Curiosity’s Value: Of Mars and Buried Treasure

When NASA put together the rover that last night ended up on Mars, they knew what they were doing by calling it Curiosity. Some things are best justified by appealing to our sense of adventure and our hunger for new knowledge. Because whatever it is they find up there, it won’t be a cure for cancer or a cache of cash.

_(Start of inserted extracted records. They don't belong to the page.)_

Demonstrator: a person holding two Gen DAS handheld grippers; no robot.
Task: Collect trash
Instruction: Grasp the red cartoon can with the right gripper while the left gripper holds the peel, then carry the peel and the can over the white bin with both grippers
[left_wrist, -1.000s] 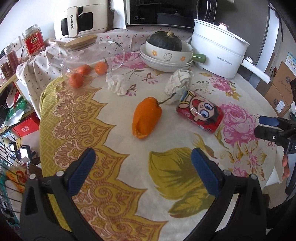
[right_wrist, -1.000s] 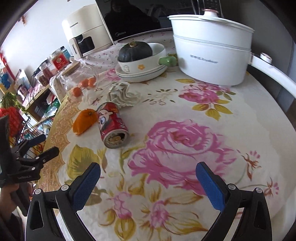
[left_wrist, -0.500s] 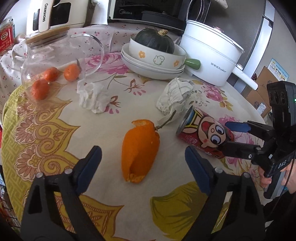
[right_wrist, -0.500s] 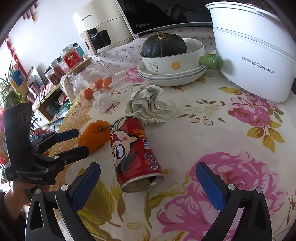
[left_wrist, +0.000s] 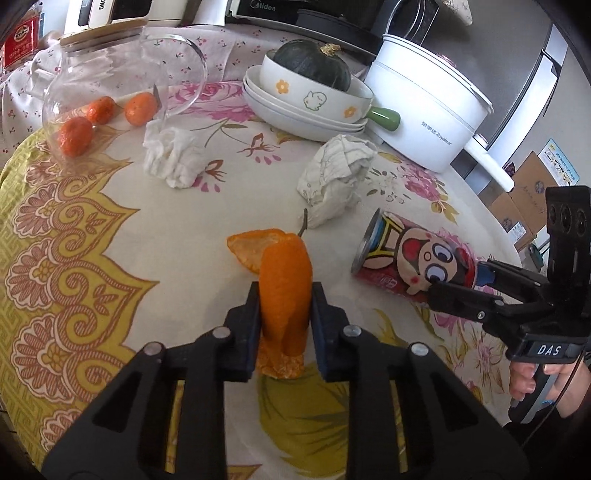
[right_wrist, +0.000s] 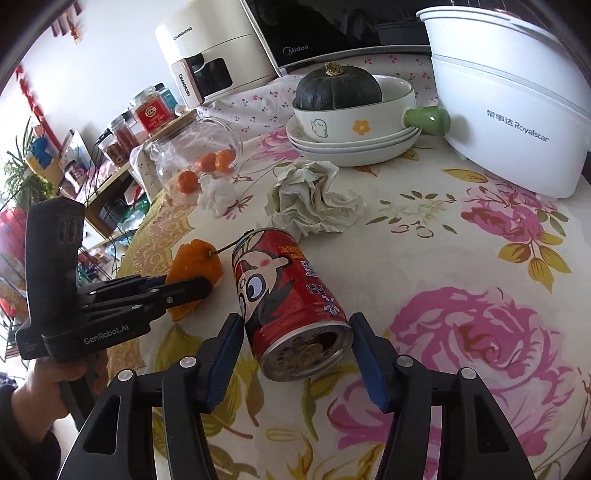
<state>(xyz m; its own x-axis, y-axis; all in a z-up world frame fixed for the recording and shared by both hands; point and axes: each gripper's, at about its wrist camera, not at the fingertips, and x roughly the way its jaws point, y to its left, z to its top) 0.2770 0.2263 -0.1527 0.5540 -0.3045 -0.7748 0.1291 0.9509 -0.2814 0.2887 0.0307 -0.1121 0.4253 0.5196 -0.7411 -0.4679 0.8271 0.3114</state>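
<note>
Both of your grippers have come in from open, empty table onto the trash since a second ago. Your left gripper (left_wrist: 284, 314) is closing its jaws on the orange peel (left_wrist: 283, 295), and its pads look pressed against both sides of the peel, which stands pinched upright on the floral tablecloth (left_wrist: 92, 258). Your right gripper (right_wrist: 297, 354) is closing too, with the red drink can (right_wrist: 291, 306) lying on its side between the jaws; its left finger sits just beside the can's wall, but whether the right pad touches it you cannot tell from this angle, since a sliver of cloth seems to show there. Your right hand (left_wrist: 524, 380) grips that tool's handle at the table edge. Just beyond the peel and the can lies a crumpled greenish-white paper wad (left_wrist: 334, 184), and farther left a smaller white tissue (left_wrist: 171, 157). Behind the tissue a glass jar (left_wrist: 110, 85) lies tipped, with three small tangerines (left_wrist: 138, 109) seen through it. Farthest back, stacked white dishes (left_wrist: 306, 107) carry a dark green squash (left_wrist: 314, 62), beside a white electric pot (left_wrist: 424, 110).
</note>
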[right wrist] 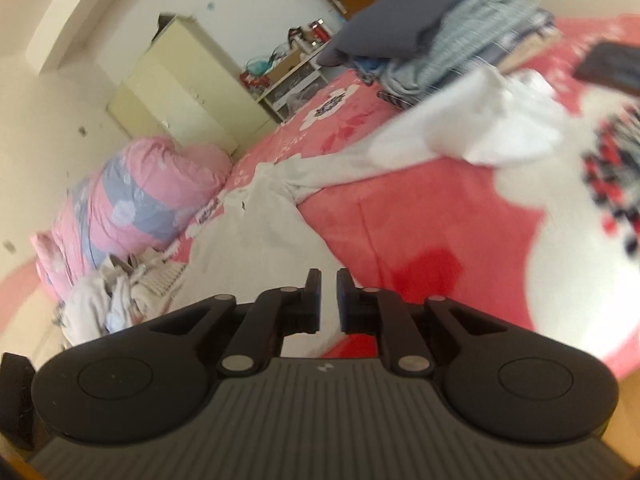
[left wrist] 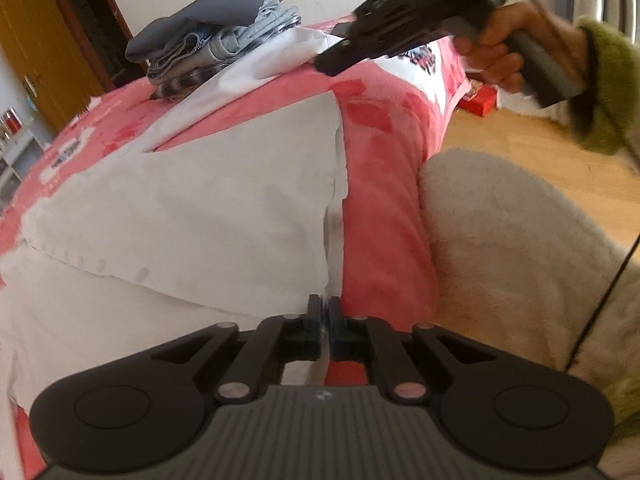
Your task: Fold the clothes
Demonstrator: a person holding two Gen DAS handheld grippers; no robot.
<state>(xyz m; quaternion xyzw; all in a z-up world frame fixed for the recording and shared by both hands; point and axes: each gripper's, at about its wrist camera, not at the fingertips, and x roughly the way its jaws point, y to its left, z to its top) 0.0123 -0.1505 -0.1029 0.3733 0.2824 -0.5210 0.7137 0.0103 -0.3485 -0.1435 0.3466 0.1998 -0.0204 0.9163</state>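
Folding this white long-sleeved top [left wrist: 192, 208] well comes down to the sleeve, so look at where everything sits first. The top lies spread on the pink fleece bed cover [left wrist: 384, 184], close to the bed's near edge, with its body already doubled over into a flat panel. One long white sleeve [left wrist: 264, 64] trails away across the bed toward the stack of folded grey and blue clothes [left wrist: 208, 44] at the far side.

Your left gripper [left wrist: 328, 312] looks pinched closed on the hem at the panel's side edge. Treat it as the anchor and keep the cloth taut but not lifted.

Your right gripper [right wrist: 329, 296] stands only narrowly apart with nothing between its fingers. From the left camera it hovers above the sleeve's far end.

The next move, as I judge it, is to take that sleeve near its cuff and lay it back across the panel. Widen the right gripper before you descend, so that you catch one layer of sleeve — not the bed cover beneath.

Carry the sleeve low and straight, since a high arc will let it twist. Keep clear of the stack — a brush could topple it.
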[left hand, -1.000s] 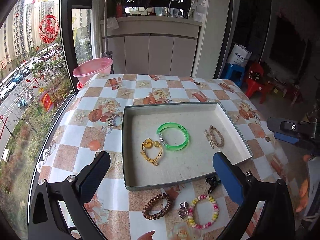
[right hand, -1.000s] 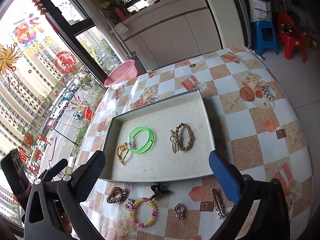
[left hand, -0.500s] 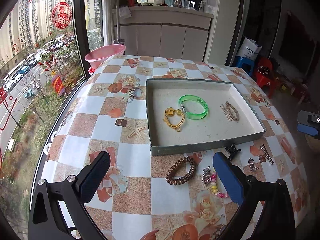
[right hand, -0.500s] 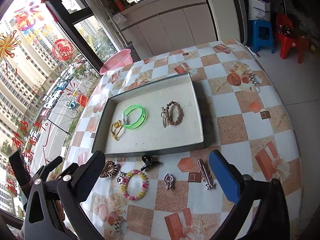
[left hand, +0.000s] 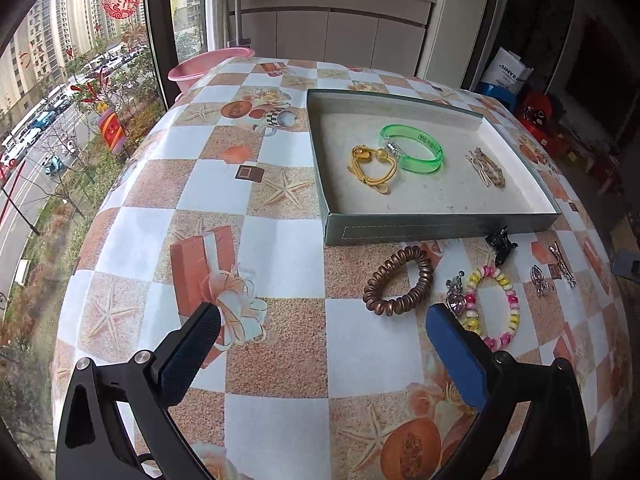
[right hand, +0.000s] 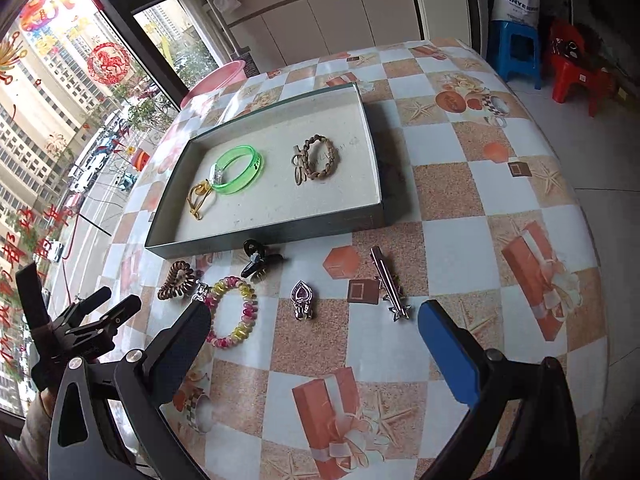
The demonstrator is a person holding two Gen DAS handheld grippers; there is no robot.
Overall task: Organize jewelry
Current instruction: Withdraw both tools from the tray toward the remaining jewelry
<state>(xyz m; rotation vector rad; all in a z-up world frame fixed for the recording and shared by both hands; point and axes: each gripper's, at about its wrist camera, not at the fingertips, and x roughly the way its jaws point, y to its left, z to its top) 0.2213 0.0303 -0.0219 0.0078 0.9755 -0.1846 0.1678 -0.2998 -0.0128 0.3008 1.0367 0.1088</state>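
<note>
Jewelry is split between a shallow tray (left hand: pixel 440 230) and the table (left hand: pixel 280 320). Inside the tray: green bangle (left hand: pixel 412 153), yellow cord bracelet (left hand: pixel 372 168), braided bracelet (left hand: pixel 490 168). Loose on the table along the tray's near wall: brown coil tie (left hand: pixel 398 280), beaded bracelet (left hand: pixel 494 306), black claw clip (right hand: pixel 260 260), heart pendant (right hand: pixel 303 300), silver clip (right hand: pixel 390 284). Left gripper (left hand: pixel 320 344) and right gripper (right hand: pixel 314 344) hover above the table, jaws spread wide, holding nothing.

A pink basin (left hand: pixel 208 65) is seen at the far edge of the checkered counter (left hand: pixel 272 344); a blue stool (right hand: pixel 518 50) and red chair (right hand: pixel 576 70) are placed on the floor beyond.
</note>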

It won’t be anything that can be satisfactorily explained to the strictly “pragmatic,” whose so-called pragmatism encompasses strictly the advancement of a life barely worth living in the first place. We might find some indigenous life up there, or we might not. Most likely of all, we’ll probably just find something ineffably wonderful and strange, suggesting as it does the potentials for life beyond the stratosphere’s envelope. And that would be enough.

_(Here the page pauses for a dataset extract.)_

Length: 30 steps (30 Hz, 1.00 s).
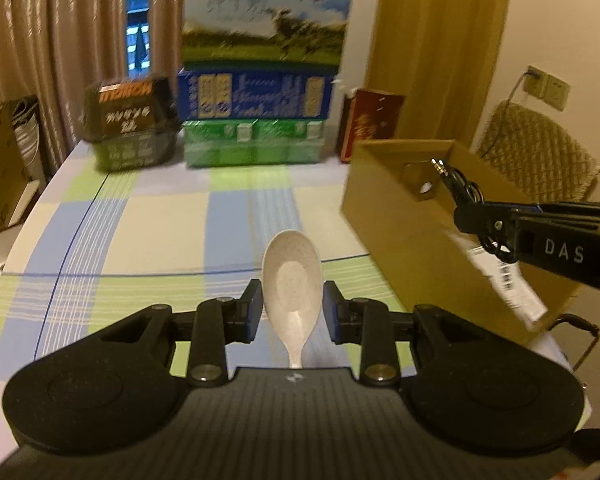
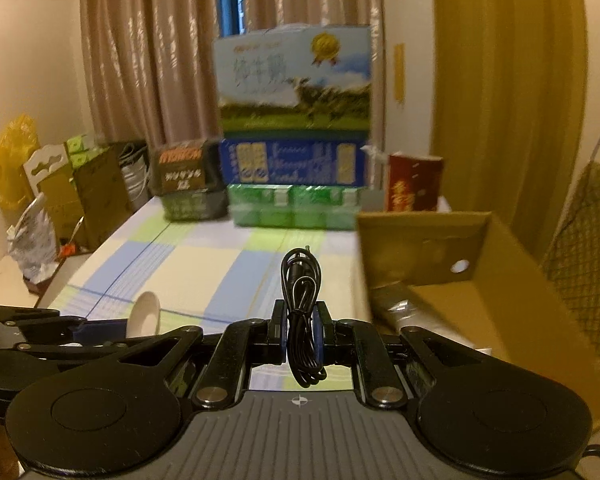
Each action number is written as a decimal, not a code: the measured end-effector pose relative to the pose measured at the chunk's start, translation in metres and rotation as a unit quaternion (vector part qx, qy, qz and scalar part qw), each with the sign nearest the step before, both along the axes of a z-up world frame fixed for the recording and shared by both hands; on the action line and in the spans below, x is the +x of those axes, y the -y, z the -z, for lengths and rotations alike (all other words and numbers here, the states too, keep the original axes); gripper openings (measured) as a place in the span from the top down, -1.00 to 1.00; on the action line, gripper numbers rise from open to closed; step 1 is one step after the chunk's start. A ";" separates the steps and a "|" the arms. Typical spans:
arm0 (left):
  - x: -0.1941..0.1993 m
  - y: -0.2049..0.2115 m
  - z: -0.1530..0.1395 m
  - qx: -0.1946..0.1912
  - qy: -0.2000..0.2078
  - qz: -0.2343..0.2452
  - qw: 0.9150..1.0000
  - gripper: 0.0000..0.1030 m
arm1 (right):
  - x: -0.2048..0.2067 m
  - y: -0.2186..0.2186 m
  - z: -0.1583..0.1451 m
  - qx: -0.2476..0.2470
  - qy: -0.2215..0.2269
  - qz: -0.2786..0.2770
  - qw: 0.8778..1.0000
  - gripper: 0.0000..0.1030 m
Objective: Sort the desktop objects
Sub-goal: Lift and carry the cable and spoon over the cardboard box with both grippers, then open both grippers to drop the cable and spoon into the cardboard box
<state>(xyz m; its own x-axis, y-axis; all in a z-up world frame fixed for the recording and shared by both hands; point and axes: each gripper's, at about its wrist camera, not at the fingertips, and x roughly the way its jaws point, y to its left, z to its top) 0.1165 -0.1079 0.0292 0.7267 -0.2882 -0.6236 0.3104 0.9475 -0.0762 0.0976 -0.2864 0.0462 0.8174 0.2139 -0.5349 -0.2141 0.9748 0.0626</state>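
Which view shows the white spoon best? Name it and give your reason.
The left wrist view. There the white spoon shows its whole bowl, face-on, with the handle running down between the left gripper's fingers. The right wrist view catches only the spoon's bowl edge-on at the lower left, the rest hidden behind gripper parts.

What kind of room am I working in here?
Probably a room in a home, used partly for storage: a table under a checked tablecloth, stacked milk cartons against the window curtains, and an open cardboard box on the table's right.
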 end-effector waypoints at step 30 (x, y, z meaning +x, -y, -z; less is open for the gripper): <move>0.056 0.192 -0.027 -0.066 0.000 0.080 0.995 0.45 | 0.013 0.172 -0.010 -0.014 -0.013 0.100 0.995 0.82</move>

Shaun Whitehead knows what I mean–here’s someone who knows what exploration’s supposed to be about. He’s this British-explorer guy who’s looking for buried pirate-treasure, and even though his mission, at face-value, is the very epitome of exploration at its crassest, Thompson does not take his mission at face-value. Like Curiosity, he’ll be using means of search and detection that have not been employed previously. He might find his treasure, or he might not. But he knows that the thing we call treasure is really just a portion of the thing that’s treasure for real. “This is a scientific survey,” he said, “including archaeological, geological and biodiversity aspects. Unlike previous trips, we are not going to dig vast holes or do anything destructive at all. The real treasure of the island is its natural beauty. Anything else we find there is simply a bonus.”